Authors
Sribalasubashini Muralimanoharan, Ana Corachán, Azad Khosh, Sierra Hathaway, Natalia Garcia, Susivarshini Karthigayan, Claire Schenken, Nicholas Stansbury, Robert Schenken, Maria Victoria Bariani, Qiwei Yang, Eloise Dray, Mazhar Adli, Hortensia Ferrero, Ayman Al-Hendy, Thomas G Boyer
Published in
Scientific reports. Jul 06, 2026. Epub Jul 06, 2026.
Abstract
Uterine fibroids (UFs) are the most important benign neoplastic threat to women's health worldwide, with no long-term noninvasive treatment options currently available. Among known UF driver alterations, somatic mutations in Mediator subunit MED12 are by the far the most prevalent, accounting for up to 80% of these clinically significant lesions. Although it is presently unclear how MED12 mutations trigger neoplastic transformation, MED12-mutant UFs are nonetheless characterized by significant chromosomal loss and rearrangement, suggesting genomic instability as a driving force in tumor development. However, the basis by which MED12 mutations drive genomic instability is not known. Herein, we show that R-loop-driven replication stress in MED12-mutant UFs leads to DNA under-replication and mitotic segregation errors that drive chromosomal instability.
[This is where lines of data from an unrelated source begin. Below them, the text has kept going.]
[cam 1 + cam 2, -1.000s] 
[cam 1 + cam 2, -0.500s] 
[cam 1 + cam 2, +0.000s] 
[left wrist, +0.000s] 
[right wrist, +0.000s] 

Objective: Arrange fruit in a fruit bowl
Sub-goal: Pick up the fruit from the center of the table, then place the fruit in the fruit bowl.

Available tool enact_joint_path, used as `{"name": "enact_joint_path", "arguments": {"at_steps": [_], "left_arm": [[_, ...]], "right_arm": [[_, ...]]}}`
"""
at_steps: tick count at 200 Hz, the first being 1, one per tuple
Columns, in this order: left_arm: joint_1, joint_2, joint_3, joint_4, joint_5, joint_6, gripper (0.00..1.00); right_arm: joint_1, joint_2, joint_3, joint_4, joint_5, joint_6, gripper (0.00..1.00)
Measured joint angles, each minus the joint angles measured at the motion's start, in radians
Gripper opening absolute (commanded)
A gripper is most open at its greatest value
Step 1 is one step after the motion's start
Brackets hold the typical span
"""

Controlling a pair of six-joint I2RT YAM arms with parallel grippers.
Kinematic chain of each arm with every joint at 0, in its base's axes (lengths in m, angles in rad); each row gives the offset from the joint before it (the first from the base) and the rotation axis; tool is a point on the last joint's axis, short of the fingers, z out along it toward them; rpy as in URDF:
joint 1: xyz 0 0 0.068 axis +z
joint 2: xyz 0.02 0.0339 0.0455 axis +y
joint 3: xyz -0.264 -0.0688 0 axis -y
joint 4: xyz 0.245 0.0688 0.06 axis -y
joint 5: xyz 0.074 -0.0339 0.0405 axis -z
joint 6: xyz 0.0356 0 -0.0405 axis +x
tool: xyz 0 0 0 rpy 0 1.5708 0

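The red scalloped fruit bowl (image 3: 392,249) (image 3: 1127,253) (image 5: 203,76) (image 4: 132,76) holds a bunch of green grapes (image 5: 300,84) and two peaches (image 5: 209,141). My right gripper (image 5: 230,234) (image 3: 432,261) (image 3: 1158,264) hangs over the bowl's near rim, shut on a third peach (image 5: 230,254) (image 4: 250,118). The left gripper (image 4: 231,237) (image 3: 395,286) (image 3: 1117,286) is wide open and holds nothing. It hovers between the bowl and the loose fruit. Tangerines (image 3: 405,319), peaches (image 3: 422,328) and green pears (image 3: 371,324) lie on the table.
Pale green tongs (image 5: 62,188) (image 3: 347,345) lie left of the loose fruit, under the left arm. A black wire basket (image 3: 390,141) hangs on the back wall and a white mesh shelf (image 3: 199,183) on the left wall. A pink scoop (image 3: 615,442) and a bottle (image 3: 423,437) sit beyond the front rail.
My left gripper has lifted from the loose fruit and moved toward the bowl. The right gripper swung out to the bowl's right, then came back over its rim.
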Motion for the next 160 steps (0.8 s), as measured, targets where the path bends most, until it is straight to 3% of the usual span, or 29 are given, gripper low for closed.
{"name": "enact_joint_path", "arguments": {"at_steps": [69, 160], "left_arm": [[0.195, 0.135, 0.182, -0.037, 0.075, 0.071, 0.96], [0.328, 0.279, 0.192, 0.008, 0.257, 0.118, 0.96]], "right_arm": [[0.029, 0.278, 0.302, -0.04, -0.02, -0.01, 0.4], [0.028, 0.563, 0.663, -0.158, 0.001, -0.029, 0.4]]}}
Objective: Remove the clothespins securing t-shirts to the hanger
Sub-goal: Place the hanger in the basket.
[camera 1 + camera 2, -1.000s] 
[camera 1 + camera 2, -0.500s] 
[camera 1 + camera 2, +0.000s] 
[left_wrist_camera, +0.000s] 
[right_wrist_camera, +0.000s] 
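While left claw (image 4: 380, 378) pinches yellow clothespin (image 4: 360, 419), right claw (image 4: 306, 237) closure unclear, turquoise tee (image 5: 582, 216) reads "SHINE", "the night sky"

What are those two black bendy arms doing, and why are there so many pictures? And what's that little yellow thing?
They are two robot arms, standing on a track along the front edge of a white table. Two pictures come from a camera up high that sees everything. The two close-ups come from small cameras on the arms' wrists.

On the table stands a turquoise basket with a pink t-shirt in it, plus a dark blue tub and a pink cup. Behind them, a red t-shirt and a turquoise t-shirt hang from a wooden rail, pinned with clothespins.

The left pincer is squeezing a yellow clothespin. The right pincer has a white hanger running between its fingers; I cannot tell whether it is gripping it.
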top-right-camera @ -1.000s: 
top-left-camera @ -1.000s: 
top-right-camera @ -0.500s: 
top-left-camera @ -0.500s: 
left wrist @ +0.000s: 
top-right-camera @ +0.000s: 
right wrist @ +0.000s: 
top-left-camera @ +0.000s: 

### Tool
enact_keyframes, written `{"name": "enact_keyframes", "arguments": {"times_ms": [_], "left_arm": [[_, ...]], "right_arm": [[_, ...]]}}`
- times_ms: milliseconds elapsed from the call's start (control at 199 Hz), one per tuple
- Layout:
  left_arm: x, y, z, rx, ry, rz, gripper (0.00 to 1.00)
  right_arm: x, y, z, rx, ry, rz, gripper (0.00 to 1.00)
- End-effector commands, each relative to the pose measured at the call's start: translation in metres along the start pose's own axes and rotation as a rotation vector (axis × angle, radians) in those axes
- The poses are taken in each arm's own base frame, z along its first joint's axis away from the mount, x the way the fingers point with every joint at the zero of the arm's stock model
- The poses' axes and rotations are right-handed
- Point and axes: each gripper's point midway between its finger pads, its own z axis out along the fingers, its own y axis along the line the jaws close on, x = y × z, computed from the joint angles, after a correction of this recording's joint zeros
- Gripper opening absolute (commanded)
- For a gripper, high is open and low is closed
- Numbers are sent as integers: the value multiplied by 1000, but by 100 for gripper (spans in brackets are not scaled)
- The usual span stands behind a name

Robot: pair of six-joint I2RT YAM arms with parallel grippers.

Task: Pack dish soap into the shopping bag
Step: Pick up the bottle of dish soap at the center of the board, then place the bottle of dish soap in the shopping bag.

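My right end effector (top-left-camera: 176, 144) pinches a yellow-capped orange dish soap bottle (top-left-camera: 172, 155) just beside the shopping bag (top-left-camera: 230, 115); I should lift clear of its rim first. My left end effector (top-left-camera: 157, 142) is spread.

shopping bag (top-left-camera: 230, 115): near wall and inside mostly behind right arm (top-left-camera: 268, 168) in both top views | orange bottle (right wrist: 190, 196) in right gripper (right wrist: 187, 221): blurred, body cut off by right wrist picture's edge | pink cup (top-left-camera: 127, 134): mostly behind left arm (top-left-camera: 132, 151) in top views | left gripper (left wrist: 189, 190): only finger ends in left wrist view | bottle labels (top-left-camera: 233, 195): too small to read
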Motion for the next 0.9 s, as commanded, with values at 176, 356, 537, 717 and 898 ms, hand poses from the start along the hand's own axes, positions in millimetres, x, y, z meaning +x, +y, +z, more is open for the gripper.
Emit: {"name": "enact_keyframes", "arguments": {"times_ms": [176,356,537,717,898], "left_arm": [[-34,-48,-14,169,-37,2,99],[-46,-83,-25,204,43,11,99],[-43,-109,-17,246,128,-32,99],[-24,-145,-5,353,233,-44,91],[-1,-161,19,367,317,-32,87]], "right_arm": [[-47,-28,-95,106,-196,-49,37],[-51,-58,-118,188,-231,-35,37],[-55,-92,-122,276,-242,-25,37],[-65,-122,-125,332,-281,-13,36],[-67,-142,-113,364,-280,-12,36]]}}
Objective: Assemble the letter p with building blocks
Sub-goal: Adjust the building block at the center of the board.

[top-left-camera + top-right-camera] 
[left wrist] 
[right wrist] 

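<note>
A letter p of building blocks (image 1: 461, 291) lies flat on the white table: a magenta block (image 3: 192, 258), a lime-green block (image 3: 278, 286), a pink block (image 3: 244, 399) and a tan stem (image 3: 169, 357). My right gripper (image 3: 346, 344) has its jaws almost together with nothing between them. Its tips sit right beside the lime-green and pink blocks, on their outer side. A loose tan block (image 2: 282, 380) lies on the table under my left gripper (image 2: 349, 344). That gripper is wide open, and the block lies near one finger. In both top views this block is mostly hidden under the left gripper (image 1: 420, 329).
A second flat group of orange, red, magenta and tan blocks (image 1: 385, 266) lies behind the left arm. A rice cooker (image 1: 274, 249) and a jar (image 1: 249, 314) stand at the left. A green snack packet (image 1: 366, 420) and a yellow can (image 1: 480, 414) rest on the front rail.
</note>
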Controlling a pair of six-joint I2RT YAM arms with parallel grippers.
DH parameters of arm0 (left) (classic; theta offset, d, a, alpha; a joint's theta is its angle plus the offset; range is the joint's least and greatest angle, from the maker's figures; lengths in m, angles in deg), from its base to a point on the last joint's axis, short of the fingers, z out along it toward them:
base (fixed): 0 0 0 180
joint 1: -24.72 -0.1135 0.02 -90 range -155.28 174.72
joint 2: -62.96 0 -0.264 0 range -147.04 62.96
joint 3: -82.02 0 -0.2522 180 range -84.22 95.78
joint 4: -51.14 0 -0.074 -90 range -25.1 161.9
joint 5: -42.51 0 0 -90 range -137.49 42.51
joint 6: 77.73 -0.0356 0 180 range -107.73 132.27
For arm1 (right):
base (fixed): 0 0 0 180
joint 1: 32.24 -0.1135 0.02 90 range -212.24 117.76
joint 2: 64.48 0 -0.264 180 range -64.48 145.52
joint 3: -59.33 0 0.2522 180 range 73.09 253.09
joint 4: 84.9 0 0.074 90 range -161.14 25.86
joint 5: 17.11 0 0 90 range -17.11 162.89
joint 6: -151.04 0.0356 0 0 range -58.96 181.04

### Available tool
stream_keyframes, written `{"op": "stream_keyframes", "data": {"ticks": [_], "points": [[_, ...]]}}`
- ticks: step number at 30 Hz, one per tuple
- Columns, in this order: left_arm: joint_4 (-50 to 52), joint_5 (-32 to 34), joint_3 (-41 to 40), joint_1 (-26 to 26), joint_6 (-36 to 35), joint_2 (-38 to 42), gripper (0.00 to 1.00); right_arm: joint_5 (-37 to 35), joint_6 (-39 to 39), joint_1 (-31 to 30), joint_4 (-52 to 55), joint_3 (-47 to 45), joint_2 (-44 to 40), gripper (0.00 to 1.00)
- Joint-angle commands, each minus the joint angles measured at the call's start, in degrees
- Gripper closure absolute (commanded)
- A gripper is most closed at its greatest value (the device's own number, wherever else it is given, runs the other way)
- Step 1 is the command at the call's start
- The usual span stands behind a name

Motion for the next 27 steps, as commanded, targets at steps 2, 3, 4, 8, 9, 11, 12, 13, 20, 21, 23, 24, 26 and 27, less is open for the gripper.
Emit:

Notably, we find that vitamin D3 (VD3), a modifiable risk factor in UF development, suppresses pathogenic R-loop accrual and ameliorates replication stress-driven chromosomal instability, contributing to growth inhibition of patient-derived MED12-mutant UF xenografts in vivo. Altogether these findings uncover a molecular basis by which the predominant UF driver converges with a known risk factor at the interface of genomic instability, with significant translational implications for personalized UF prevention and treatment.
PMID:
42409897
Bibliographic data and abstract were imported from PubMed on 07 Jul 2026.